"Once the rockets go up, who cares where they come down; That's not my department," says Wernher von Braun.
—Tom Lehrer
In the 1990s, the government of India began a program to digitize and open land records, one rooted in what open data proponents tout as its chief virtue: "The Internet is the public space of the modern world, and through it governments now have the opportunity to better understand the needs of their citizens and citizens may participate more fully in their government. Information becomes more valuable as it is shared, less valuable as it is hoarded. Open data promotes increased civil discourse, improved public welfare, and a more efficient use of public resources."a
Digitizing the Record of Rights, Tenants, and Crops (RTC) along with demographic and spatial data was intended to empower citizens against state bureaucracies and corrupt officials through transparency and accountability. Sunshine would be the best disinfectant, securing citizens' land claims against conflicting records. In fact, what happened was anything but democratic. The claims of the lowest classes of Indian society were completely excluded from the records, leading to the loss of their historic land tenancies to groups better able to support their land claims within the process defined by the data systems. Far from empowering the least well off, the digitization program reinforced the power of bureaucracies, public officials, and developers.
This case illustrates an underappreciated challenge in data science: creating systems that promote justice. Data systems, similar to von Braun's rockets, are too often assumed to be value-neutral representations of fact that produce justice and social welfare as an inevitable by-product of efficiency and openness. Rarely are questions raised about how they affect the position of individuals and groups in society. But data systems both arbitrate among competing claims to material and moral goods and shape how much control one has over one's life. These are the two classic questions of philosophical justice, raising the question of information justice.

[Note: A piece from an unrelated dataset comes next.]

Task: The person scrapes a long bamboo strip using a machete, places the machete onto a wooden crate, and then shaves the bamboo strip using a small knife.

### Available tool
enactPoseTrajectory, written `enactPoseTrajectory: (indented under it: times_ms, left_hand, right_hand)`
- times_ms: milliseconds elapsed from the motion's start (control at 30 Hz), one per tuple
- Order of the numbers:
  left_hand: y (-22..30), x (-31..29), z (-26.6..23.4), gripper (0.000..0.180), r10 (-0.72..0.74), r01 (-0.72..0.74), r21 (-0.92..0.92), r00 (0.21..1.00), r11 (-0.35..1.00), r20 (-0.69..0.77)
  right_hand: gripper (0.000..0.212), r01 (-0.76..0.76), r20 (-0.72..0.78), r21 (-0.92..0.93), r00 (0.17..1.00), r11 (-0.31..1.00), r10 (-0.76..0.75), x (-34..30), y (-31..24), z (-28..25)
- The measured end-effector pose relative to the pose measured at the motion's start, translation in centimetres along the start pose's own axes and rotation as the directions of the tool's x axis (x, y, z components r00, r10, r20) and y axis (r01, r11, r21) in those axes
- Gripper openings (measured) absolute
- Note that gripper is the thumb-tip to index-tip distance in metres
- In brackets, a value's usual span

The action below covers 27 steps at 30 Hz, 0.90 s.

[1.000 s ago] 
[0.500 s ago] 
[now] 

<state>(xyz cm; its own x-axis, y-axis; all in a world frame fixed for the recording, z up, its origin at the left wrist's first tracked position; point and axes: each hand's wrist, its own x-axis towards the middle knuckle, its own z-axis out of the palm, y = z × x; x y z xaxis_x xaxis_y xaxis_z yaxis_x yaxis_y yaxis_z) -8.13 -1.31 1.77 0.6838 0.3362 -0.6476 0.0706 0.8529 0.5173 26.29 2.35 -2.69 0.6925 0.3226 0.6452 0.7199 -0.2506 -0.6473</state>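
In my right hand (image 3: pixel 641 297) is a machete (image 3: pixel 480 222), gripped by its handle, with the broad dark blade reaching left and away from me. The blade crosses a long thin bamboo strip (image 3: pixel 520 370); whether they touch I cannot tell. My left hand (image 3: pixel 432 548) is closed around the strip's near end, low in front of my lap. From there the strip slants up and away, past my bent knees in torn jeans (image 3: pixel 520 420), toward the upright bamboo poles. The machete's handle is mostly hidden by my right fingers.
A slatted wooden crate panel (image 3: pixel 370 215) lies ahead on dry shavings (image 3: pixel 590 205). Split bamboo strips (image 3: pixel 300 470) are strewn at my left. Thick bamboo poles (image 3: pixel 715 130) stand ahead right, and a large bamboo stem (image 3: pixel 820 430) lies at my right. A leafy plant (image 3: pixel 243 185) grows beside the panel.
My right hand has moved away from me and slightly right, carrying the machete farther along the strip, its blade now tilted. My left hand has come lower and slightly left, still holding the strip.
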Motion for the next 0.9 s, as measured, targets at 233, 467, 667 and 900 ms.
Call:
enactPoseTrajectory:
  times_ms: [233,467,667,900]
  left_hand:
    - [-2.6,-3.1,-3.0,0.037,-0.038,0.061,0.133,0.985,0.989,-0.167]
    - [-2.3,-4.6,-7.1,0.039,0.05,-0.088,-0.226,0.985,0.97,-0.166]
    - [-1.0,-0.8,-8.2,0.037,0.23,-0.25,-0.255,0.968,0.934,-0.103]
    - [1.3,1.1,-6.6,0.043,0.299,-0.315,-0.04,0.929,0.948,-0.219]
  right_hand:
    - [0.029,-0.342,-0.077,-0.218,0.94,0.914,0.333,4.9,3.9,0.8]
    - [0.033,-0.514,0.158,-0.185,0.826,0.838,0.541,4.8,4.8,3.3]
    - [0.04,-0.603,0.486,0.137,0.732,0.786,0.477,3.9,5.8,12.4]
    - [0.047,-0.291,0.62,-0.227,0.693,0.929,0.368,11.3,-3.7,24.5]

Data is a social process, not just a technical one. Data, the structures that store it, and the algorithms that analyze it are assumed to be objective reflections of an underlying reality that are neutral among all outcomes. But data scientists constantly make choices about those systems that reflect both technical and social perspectives. One common validation table for a gender field contains only two values, "Male" and "Female." But many include an "Unspecified" value as well; Facebook began allowing dozens of different values in 2014. Or the validation table might not exist at all, storing whatever text subjects want to use to describe their gender identities.
A data architect charged with storing such data must choose the specific architecture to be implemented, and there are few truly technical constraints on it; yet practice often depends on adopting one answer around which a system can be designed. The design of the gender field and its associated validation table are thus, in part, social choices. They might be decided based on conscious decisions about gender norms, or based on organizational data standards that are the result of social or political processes. The Utah System of Higher Education, for example, deprecated the "Unspecified" value in 2012 to make reporting comply with data standards for the U.S. Integrated Post-secondary Education Data System. This makes them, as much as any act of the political systems, choices about how society will be organized.

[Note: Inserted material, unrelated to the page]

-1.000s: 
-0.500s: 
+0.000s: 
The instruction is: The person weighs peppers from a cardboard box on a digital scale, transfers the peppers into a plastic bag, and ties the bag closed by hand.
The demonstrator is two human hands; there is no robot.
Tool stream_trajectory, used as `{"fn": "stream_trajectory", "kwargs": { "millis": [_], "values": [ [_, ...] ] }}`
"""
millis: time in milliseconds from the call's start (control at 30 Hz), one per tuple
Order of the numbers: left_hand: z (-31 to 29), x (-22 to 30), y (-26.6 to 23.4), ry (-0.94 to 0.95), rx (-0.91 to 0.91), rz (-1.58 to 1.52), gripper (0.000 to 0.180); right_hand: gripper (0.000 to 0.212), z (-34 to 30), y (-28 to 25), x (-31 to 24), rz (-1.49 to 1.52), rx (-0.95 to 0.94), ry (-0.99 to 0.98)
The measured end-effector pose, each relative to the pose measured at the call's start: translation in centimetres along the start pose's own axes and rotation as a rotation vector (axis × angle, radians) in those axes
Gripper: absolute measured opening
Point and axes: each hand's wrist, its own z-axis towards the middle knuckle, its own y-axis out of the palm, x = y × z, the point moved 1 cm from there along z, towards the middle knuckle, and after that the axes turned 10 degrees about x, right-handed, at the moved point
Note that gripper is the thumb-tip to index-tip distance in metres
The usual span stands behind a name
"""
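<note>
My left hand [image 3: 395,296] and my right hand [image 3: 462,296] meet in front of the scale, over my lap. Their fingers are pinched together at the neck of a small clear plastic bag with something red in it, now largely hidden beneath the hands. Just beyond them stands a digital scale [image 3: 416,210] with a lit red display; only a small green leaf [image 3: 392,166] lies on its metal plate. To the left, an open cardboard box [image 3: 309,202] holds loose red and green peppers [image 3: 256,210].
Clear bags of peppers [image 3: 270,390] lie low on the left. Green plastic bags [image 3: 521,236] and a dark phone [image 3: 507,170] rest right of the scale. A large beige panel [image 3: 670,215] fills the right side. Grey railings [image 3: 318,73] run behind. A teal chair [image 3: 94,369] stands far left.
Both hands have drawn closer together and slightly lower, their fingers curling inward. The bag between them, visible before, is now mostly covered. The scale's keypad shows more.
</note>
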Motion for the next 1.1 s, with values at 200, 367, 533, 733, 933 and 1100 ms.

Information systems cannot be neutral with respect to justice. Information justice is a reflection of Kranzberg's first law: "Technology is neither good nor bad, nor is it neutral."3 Many questions of information justice arise as a consequence of a problem familiar to data scientists: the quality of data. "Injustice in, injustice out" is a fundamental principle of information systems. Gender is a good example of what I call the "translation regime" of a data system. Because many different data frameworks can represent the same reality, there must be a process of translating reality into a single data state. That incorporates technical constraints but also the social assumptions and processes of that reality. Together, these structures translate reality into a definitive data state. When the translation regime is built around injustice—when it is built around one group's prejudices about the world, for instance—the associated data system perpetuates that injustice by embedding it in the processes the data informs while at the same time hiding it behind a veil of technicity.
This is not simply a problem in data architecture that can be overcome by better architecture.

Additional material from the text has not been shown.